■ WHAT YOU NEED TO DO: Print only the lines below from the one with "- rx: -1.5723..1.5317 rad" to the one with "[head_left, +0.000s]", both included, exactly as they stand. Leave pictures out.

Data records
-.-.-

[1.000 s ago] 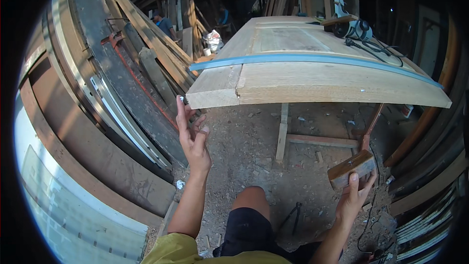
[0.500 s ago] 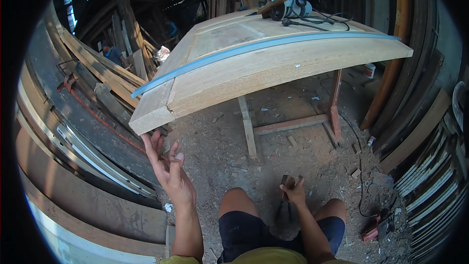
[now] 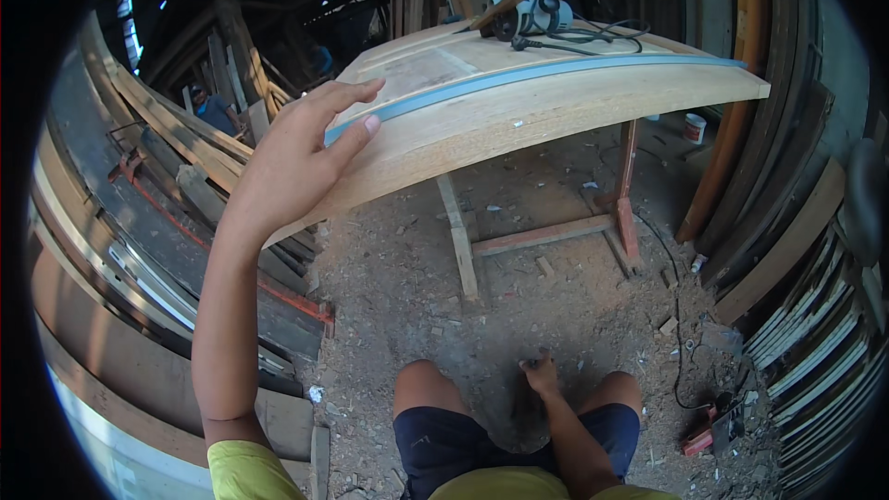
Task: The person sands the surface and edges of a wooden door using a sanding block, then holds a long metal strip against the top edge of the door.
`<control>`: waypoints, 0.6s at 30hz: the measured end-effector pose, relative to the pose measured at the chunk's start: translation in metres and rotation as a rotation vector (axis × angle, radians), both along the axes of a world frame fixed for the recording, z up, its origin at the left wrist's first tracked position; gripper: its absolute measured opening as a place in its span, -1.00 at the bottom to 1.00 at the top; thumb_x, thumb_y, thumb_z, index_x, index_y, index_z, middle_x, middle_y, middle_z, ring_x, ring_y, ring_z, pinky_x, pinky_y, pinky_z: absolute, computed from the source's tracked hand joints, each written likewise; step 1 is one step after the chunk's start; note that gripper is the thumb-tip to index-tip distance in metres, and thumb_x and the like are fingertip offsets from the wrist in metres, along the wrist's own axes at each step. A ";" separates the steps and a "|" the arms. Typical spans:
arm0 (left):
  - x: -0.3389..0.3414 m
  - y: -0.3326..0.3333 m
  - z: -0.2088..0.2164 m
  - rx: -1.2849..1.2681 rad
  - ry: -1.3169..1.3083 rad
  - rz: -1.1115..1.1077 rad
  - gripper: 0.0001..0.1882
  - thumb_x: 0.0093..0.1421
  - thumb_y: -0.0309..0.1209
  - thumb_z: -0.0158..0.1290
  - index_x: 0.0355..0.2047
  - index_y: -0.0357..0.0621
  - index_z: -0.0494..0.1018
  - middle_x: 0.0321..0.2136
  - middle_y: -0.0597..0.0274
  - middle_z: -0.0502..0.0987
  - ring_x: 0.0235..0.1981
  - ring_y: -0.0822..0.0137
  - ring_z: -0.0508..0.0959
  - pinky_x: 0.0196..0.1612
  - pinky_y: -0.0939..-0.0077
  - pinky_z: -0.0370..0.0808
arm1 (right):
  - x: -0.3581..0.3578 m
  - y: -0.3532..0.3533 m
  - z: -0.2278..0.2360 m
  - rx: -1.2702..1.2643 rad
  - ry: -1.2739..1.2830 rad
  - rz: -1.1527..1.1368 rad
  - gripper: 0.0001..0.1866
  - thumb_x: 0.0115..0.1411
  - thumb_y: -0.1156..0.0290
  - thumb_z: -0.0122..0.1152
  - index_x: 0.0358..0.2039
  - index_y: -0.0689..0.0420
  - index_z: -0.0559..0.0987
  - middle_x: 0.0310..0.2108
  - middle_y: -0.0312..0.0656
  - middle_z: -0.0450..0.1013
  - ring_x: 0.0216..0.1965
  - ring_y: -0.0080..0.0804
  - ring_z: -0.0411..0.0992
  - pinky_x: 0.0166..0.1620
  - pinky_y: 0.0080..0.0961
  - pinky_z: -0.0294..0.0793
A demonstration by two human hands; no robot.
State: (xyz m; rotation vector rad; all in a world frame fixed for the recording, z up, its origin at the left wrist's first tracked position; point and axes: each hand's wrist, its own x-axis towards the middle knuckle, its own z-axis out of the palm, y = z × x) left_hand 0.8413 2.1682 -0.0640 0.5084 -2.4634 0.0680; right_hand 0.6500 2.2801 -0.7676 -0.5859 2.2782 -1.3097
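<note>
My left hand (image 3: 296, 153) is raised over the near left corner of a large wooden door panel (image 3: 519, 125), fingers stretched out and thumb apart. It holds nothing. Its thumb and fingers overlap a blue strip (image 3: 556, 67) that runs along the panel's near edge; whether they touch it I cannot tell. Low between my knees, my right hand (image 3: 540, 373) is closed around a dark tool (image 3: 526, 412). Shadow hides most of that tool's shape.
A power tool (image 3: 528, 17) with a coiled black cord lies on the panel. A trestle (image 3: 546, 236) stands beneath. Boards (image 3: 176, 120) line the left, slats (image 3: 824, 333) the right. A red tool (image 3: 701, 440) lies on the littered floor. Another person (image 3: 213, 111) is far left.
My left hand has risen from below the panel's corner to above it. My right hand has turned, hiding the brown block-like part of its tool that showed before. The view has shifted slightly.
</note>
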 end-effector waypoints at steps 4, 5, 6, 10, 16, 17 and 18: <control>-0.024 -0.071 0.006 -0.066 -0.276 0.141 -0.49 0.49 -0.18 0.06 0.34 -0.13 0.50 0.20 -0.07 0.61 0.16 0.03 0.62 0.30 0.18 0.48 | -0.003 -0.007 0.061 -0.306 -0.100 -0.020 -0.35 0.25 0.35 0.48 0.30 0.22 0.46 0.08 0.08 0.52 0.06 -0.17 0.54 0.13 -0.26 0.55; -0.029 -0.075 0.007 -0.026 -0.335 0.172 -0.50 0.49 -0.19 0.07 0.34 -0.14 0.50 0.19 -0.08 0.61 0.15 0.03 0.62 0.29 0.19 0.48 | -0.005 -0.005 0.073 -0.373 -0.156 -0.024 -0.39 0.27 0.39 0.45 0.29 0.22 0.48 0.05 0.04 0.53 0.04 -0.23 0.54 0.12 -0.30 0.55; -0.030 -0.075 0.008 -0.027 -0.334 0.173 -0.50 0.48 -0.22 0.09 0.33 -0.15 0.50 0.18 -0.09 0.62 0.13 0.04 0.63 0.28 0.19 0.49 | -0.006 -0.003 0.086 -0.440 -0.214 -0.028 -0.43 0.28 0.43 0.43 0.28 0.22 0.49 0.02 0.00 0.54 0.01 -0.30 0.54 0.10 -0.35 0.55; -0.043 -0.068 0.012 -0.027 -0.306 0.181 -0.52 0.44 -0.30 0.15 0.31 -0.18 0.53 0.10 -0.08 0.65 0.06 0.10 0.66 0.22 0.22 0.51 | -0.021 0.014 0.128 -0.596 -0.265 -0.112 -0.51 0.32 0.52 0.35 0.25 0.23 0.51 -0.07 -0.12 0.56 -0.02 -0.40 0.52 0.08 -0.42 0.53; -0.045 -0.080 0.022 -0.008 -0.335 0.083 -0.63 0.42 -0.34 0.17 0.16 -0.25 0.59 -0.06 -0.02 0.65 -0.05 0.13 0.67 0.12 0.23 0.55 | -0.049 0.030 0.206 -0.851 -0.291 -0.170 -0.56 0.39 0.53 0.28 0.25 0.24 0.51 -0.05 -0.19 0.55 -0.01 -0.47 0.49 0.13 -0.49 0.47; -0.046 -0.077 0.022 -0.054 -0.351 0.075 -0.66 0.43 -0.35 0.16 0.12 -0.27 0.60 -0.08 -0.01 0.64 -0.07 0.12 0.67 0.10 0.22 0.55 | -0.052 0.035 0.229 -0.882 -0.256 -0.175 -0.56 0.40 0.53 0.26 0.26 0.24 0.50 -0.03 -0.19 0.54 -0.01 -0.47 0.49 0.14 -0.49 0.47; -0.040 -0.071 0.020 -0.147 -0.282 0.096 -0.69 0.44 -0.36 0.15 0.08 -0.28 0.59 -0.09 -0.01 0.62 -0.09 0.10 0.67 0.06 0.21 0.55 | -0.051 0.038 0.253 -0.914 -0.229 -0.173 -0.56 0.41 0.53 0.25 0.27 0.24 0.49 -0.02 -0.18 0.54 -0.01 -0.46 0.49 0.15 -0.49 0.47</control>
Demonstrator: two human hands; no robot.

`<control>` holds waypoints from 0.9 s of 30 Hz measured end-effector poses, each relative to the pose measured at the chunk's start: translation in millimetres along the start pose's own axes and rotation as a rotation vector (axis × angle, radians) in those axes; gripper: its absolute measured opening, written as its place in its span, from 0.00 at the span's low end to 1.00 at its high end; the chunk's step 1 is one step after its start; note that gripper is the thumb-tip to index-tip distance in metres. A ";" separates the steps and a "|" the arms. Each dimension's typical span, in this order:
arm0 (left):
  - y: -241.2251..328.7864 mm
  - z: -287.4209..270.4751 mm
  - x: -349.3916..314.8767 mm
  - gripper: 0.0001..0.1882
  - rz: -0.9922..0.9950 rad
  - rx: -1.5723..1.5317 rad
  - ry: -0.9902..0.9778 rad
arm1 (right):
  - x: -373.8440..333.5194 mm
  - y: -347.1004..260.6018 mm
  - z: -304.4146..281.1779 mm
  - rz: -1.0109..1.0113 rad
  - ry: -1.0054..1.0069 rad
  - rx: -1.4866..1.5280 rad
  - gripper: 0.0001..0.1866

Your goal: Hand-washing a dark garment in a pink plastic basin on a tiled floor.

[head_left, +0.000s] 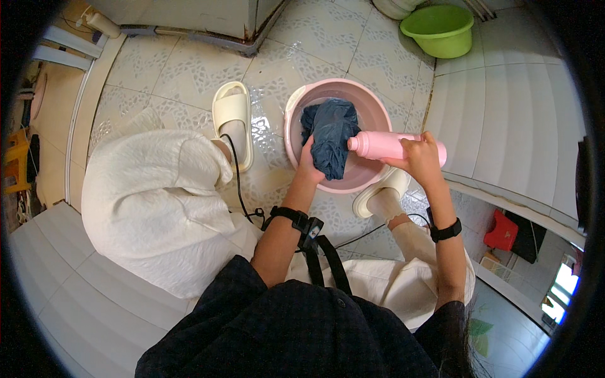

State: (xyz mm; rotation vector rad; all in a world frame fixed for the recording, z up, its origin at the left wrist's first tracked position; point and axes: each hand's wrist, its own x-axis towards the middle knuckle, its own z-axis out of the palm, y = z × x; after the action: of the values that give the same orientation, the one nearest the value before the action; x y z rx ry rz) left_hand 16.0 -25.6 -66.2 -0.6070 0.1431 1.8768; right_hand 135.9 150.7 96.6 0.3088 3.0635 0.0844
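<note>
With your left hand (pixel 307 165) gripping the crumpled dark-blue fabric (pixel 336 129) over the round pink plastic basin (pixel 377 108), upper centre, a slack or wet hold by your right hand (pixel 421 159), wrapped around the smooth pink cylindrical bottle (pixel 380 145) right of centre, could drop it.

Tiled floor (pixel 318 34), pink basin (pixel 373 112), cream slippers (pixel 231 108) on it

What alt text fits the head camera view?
A person's right hand holds a pink bottle tipped, its neck toward dark blue cloth gripped by the left hand, at a pink basin on a tiled floor. A green tub sits at upper right.
</note>
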 end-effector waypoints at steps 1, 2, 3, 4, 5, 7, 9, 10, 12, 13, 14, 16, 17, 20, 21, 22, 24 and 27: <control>0.1 -1.6 0.7 0.25 0.000 -0.001 0.000 | 0.3 -1.1 -0.1 -0.008 -0.001 -0.004 0.29; 0.3 -2.2 1.2 0.25 -0.003 -0.015 -0.010 | 1.2 -2.1 -0.2 -0.009 -0.002 -0.005 0.29; 0.5 -2.9 1.7 0.24 -0.006 -0.030 -0.021 | 2.3 -2.9 -0.3 -0.019 -0.001 -0.015 0.29; 0.8 -3.8 2.0 0.24 -0.005 -0.031 -0.021 | 3.0 -3.4 -0.4 -0.029 0.000 -0.024 0.29; 0.8 -3.8 2.2 0.24 -0.011 -0.030 -0.020 | 2.9 -3.1 -0.3 -0.028 -0.001 -0.024 0.29; 0.3 -4.3 1.9 0.24 -0.017 -0.030 -0.017 | 2.5 -2.7 -0.1 -0.027 -0.017 -0.028 0.29; 0.3 -3.7 0.8 0.24 -0.015 -0.039 0.026 | 2.7 -3.3 0.0 -0.018 -0.021 -0.015 0.29; 0.7 -3.3 0.9 0.24 -0.014 -0.040 0.026 | 2.7 -3.9 0.1 -0.008 -0.026 -0.001 0.30; 0.0 -5.4 3.9 0.24 -0.020 -0.078 0.001 | 1.2 -5.0 -2.0 -0.007 -0.048 0.005 0.29; -0.4 -6.8 4.9 0.24 -0.022 -0.079 0.001 | 0.6 -5.4 -2.6 -0.006 -0.069 0.012 0.29; -0.3 -8.8 5.7 0.24 -0.026 -0.081 0.006 | 1.3 -5.3 -2.1 -0.006 -0.069 0.013 0.29; -0.4 -12.6 8.0 0.24 -0.033 -0.082 0.012 | 3.2 -4.7 -1.1 0.011 -0.032 0.012 0.29; 0.9 -13.8 8.3 0.24 -0.040 -0.097 0.003 | 4.3 -6.4 -2.5 0.009 -0.032 0.014 0.29; 1.3 -14.5 8.3 0.24 -0.036 -0.097 -0.007 | 5.3 -7.3 -7.1 -0.010 -0.057 0.007 0.29; 0.0 -12.8 8.4 0.24 -0.027 -0.082 -0.009 | 3.3 -3.5 -7.1 0.028 -0.041 0.056 0.29; -1.3 -10.9 8.6 0.24 -0.029 -0.084 -0.009 | 2.1 -1.2 -7.3 0.066 -0.025 0.105 0.29; -1.1 -9.6 7.3 0.24 0.015 -0.047 0.000 | 2.8 -3.8 -10.0 0.057 -0.035 0.081 0.29; 0.5 -10.2 4.8 0.24 -0.020 -0.038 -0.014 | 4.0 -2.5 -15.5 0.093 -0.068 0.102 0.29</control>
State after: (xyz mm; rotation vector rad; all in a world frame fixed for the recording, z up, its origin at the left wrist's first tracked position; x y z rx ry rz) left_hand 17.7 -25.6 -77.4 -0.6191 0.0915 1.8674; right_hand 130.5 148.2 111.7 0.4496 2.9907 -0.0772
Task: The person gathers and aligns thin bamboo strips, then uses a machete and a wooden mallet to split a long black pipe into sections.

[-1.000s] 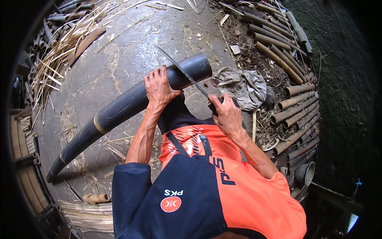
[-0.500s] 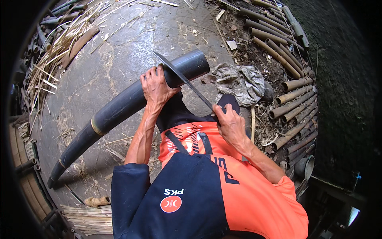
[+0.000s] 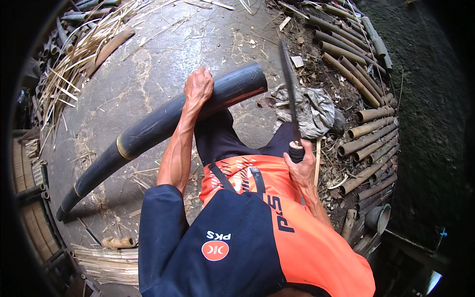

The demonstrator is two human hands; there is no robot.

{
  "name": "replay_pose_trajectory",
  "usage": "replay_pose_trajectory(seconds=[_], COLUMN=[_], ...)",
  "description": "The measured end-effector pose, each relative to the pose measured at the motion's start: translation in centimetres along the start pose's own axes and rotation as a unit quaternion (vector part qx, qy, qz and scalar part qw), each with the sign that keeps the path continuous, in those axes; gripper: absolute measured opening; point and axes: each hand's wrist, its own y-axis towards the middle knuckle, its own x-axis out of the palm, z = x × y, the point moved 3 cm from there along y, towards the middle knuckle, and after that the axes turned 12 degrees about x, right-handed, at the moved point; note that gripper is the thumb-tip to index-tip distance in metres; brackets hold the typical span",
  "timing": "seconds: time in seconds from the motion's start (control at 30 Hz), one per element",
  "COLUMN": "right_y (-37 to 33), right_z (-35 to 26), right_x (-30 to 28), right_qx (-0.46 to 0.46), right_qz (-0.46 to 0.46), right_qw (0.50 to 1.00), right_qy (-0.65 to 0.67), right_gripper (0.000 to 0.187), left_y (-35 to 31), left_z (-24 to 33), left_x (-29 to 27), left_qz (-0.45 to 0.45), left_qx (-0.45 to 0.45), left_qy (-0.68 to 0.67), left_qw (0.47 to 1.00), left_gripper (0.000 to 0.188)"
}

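Observation:
A long dark bamboo pole [image 3: 153, 131] lies slantwise in front of me, its thick open end at the right and its thin end low at the left. Pale rings mark its joints, and a reddish-brown strip runs along its near side by the thick end. My left hand [image 3: 199, 85] is closed over the pole's upper side, fingertips partly hidden. To the right of the pole, my right hand [image 3: 305, 166] grips a machete by its black wrapped handle. The machete's long dark blade [image 3: 291, 94] points up and away, apart from the bamboo.
Cut bamboo pieces [image 3: 368, 141] lie in rows along the right wall. A crumpled grey cloth [image 3: 316, 113] rests beyond my right knee. Thin bamboo strips [image 3: 64, 76] are heaped at the far left, and pale split slats [image 3: 106, 262] lie at lower left on the concrete floor [image 3: 163, 54].
My right hand has swung the machete off the bamboo, outward to the right, turning its blade upward. My left hand has shifted slightly, its fingers now more curled. The pole has barely moved.

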Motion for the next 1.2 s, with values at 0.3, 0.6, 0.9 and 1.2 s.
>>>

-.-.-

■ RESULT:
  - rx: -1.5723..1.5317 rad
  - ry: -0.9902..0.9778 rad
arm1 (right):
  - x: -373.8440..333.5194 mm
  - y: -347.1004..260.6018 mm
  - z: -304.4146..281.1779 mm
  - rz: -1.0109..1.0113 rad
  - ry: -1.0054..1.0069 rad
  - rx: -1.4866..1.5280 rad
  - gripper: 0.0001..0.1866

Your goal: Hand-washing a dark garment in a pink plastic basin on a tiled floor.

[head_left, +0.000s] 

The answer to this exercise has been fully stated.